Attila came home tired. The only time he complains about exhaustion is when the temperature during the day is below -25C. Working outdoors in that kind of cold for eight hours takes the wind out of his sails. Tonight he has set the last fire in the masonry heater, brought in the wood for the first two firings tomorrow, and is heading for bed before 9 p.m. I will be staying up with the fire, to close the dampers when it has burned itself out.

Worldly Distractions

Weather

WIND CHILL WARNING IN EFFECT
-25°C
Date: 7:00 AM EST Thursday 2 January 2014
Condition: Cloudy
Pressure: 102.9 kPa
Visibility: 16 km
Temperature: -25.2°C
Dewpoint: -28.9°C
Humidity: 72%
Wind: ENE 11 km/h
Wind Chill: -34

Quote

“One of the most important ways to manifest integrity is to be loyal to those who are not present. In doing so, we build the trust of those who are present.”
Stephen Covey

2 Comments

  1. Bex

    Well, they always say that heating with wood is twice warmed, once in the chopping and moving, and once in the burning. Or something like that. We had a wood stove during the first 6 months of our married life when we lived in my in-laws’ house, planning to buy it from them, but I did not much like heating the house like that, we had soot everywhere and one night the stove malfunctioned, smoke filled the house, and I felt like I was going to die from smoke inhalation – really die because I could not breathe – it was very scary and we stopped using the wood stove after that. Paul grew up with it but never loved it the way his folks did, so I didn’t have to convince him to go with oil.

  2. I like heating with oil, and a thermostat!

    I do love the wood heat. If we worked at home, as most Ontarians did before the farm and rural clearances, then heating with wood would be shared by family members who were all on site. It is different now, with almost everyone having to live in large urban centres and to sell their labour to business, by driving to another location for eight hours a day, or increasingly driving to several locations every day to all their different part-time jobs. Leaving the home for paid labour really makes the domestic labour of wood or coal heating systems burdensome.
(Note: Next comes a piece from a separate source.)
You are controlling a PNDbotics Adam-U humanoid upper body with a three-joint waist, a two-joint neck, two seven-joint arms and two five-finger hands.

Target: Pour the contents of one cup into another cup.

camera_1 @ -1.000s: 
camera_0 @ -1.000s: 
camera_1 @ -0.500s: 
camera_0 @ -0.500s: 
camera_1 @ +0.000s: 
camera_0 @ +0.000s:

It also makes food preparation from scratch burdensome.

    Because I am at home, it is possible for me to keep the fires going, so it is possible for us to heat exclusively with wood. The biggest drawback is time – the time it takes to chop wood, tote wood, tend the fire AND more importantly the time that must be spent at home to keep it all going, which makes a night out difficult and visiting during the winter an expensive and challenging adventure. Wood heating seriously impedes mobility.